Try it - Look through the records below, and whenever a line contains "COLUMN", copy it.

◇ ◇ ◇ ◇ ◇ ◇ ◇

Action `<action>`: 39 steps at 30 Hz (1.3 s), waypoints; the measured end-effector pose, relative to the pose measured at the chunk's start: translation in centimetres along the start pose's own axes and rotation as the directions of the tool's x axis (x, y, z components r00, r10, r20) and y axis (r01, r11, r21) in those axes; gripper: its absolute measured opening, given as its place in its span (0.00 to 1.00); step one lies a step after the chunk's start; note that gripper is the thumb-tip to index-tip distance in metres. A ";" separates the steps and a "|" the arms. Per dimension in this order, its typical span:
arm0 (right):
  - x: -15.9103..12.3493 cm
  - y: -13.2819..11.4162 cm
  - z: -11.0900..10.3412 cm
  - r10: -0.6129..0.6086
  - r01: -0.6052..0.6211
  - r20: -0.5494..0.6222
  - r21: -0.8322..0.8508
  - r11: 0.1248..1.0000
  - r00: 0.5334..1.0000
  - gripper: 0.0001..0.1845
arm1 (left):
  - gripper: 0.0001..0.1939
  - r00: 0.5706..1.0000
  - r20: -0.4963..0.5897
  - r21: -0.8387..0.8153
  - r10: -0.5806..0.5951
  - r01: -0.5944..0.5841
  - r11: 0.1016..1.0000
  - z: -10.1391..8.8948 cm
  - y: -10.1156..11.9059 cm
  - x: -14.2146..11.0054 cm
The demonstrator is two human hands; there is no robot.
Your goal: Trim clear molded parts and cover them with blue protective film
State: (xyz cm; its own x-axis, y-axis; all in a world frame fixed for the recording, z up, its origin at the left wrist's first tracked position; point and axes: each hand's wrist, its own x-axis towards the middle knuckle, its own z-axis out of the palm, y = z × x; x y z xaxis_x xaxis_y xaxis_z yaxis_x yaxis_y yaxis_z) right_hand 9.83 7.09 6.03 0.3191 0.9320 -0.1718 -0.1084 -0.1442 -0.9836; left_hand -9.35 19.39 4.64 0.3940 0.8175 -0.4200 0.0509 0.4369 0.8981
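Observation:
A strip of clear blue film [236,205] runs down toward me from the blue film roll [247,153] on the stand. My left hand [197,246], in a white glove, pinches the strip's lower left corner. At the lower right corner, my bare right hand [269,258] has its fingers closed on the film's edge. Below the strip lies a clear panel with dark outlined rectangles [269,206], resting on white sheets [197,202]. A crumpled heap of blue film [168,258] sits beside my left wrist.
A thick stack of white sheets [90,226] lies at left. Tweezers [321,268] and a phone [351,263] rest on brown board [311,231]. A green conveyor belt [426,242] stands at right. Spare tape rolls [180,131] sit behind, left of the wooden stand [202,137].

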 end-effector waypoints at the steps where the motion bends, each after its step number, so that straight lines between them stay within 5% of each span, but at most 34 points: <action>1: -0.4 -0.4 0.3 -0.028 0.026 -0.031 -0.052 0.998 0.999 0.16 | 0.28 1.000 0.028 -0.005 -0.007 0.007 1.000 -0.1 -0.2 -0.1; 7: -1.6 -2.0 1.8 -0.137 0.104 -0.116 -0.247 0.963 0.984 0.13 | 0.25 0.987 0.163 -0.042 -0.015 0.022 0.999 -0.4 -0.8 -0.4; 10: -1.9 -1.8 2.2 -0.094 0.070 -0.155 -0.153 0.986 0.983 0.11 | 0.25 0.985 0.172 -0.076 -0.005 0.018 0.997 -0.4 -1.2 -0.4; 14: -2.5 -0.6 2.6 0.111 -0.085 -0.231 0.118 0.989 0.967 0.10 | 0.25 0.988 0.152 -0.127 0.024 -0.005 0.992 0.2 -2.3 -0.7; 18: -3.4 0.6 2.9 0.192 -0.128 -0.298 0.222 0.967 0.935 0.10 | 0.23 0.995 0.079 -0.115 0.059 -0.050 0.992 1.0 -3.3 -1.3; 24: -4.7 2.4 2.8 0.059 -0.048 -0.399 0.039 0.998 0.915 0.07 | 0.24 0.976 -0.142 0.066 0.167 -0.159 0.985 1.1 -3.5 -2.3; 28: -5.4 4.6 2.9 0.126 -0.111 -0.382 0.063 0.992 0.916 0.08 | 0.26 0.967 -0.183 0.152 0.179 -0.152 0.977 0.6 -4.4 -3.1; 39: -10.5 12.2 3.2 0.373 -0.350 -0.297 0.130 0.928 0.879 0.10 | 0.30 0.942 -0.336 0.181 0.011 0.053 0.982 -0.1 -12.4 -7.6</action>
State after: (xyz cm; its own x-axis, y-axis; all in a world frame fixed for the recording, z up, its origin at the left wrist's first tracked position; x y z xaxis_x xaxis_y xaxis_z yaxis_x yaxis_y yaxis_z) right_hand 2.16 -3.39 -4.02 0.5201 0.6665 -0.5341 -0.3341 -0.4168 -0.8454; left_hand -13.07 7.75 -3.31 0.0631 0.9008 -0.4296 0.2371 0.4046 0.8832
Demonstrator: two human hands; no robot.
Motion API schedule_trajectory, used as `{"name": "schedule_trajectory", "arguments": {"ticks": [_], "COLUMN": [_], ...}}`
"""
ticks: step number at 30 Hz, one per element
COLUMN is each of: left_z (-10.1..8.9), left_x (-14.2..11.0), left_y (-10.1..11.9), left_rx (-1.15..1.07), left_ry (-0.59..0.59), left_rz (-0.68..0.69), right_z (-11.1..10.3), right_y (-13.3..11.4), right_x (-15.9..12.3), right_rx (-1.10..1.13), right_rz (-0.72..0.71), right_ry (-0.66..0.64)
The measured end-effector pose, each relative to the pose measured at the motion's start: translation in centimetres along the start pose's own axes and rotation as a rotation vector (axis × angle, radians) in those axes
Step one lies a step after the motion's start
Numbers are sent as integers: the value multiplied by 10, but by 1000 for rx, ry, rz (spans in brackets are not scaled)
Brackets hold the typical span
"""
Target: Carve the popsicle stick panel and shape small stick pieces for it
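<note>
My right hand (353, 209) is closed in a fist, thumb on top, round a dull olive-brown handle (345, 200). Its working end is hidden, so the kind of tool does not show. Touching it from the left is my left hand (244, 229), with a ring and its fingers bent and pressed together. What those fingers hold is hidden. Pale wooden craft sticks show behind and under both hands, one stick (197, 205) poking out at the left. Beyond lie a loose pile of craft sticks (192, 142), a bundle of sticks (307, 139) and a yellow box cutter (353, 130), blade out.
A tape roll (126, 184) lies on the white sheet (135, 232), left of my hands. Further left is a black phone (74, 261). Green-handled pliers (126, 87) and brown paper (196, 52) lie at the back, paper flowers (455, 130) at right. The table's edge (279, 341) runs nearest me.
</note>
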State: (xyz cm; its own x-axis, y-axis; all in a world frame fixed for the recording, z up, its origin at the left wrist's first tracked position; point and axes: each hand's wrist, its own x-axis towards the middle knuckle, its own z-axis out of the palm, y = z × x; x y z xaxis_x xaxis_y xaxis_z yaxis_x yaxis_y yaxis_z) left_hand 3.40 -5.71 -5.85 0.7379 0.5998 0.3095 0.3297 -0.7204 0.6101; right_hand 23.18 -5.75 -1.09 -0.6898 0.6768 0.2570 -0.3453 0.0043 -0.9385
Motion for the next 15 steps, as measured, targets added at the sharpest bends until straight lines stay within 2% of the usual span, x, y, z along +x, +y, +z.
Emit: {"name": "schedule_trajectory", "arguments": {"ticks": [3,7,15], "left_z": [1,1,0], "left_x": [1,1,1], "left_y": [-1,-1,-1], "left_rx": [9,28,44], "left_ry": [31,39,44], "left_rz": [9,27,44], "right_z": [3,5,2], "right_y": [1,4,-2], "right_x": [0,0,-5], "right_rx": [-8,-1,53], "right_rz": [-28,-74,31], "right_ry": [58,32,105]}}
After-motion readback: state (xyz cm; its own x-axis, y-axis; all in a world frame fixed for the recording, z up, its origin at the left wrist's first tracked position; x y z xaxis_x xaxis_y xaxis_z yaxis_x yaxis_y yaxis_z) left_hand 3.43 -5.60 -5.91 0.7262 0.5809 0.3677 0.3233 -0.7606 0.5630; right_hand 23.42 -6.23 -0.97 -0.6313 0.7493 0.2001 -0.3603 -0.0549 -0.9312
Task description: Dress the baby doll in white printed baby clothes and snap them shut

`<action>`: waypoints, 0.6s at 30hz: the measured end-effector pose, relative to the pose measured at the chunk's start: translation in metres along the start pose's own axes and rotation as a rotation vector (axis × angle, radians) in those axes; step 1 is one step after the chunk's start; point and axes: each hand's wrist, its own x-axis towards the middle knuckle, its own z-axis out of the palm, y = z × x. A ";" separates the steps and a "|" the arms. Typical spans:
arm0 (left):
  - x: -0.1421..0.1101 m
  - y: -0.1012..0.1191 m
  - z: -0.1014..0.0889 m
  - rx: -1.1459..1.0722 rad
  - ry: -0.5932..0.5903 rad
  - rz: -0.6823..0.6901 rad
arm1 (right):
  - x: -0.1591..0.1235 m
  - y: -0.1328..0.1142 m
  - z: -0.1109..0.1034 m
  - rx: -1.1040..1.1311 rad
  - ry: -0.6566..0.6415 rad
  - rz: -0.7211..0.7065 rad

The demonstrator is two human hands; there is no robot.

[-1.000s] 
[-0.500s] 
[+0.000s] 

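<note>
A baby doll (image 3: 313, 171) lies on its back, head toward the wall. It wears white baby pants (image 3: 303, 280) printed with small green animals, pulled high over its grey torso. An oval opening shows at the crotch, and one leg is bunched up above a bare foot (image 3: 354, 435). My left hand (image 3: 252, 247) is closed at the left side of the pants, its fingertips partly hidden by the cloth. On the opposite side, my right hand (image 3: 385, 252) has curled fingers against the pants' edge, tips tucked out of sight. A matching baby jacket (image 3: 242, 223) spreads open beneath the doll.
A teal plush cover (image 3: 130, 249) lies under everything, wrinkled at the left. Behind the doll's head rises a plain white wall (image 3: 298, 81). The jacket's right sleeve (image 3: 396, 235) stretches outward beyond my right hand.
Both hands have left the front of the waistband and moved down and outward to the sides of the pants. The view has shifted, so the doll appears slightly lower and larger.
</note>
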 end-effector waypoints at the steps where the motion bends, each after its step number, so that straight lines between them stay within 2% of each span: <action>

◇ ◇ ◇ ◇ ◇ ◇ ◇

Response box -
Motion API schedule_trajectory, used as `{"name": "schedule_trajectory", "arguments": {"ticks": [_], "COLUMN": [_], ...}}`
COLUMN is each of: left_z (-10.1..8.9), left_x (-14.2..11.0), left_y (-10.1..11.9), left_rx (-1.15..1.07), left_ry (-0.59..0.59), left_rz (-0.68..0.69), right_z (-11.1..10.3), right_y (-13.3..11.4), right_x (-15.9..12.3), right_rx (-1.10..1.13), right_rz (-0.72..0.71), right_ry (-0.66..0.64)

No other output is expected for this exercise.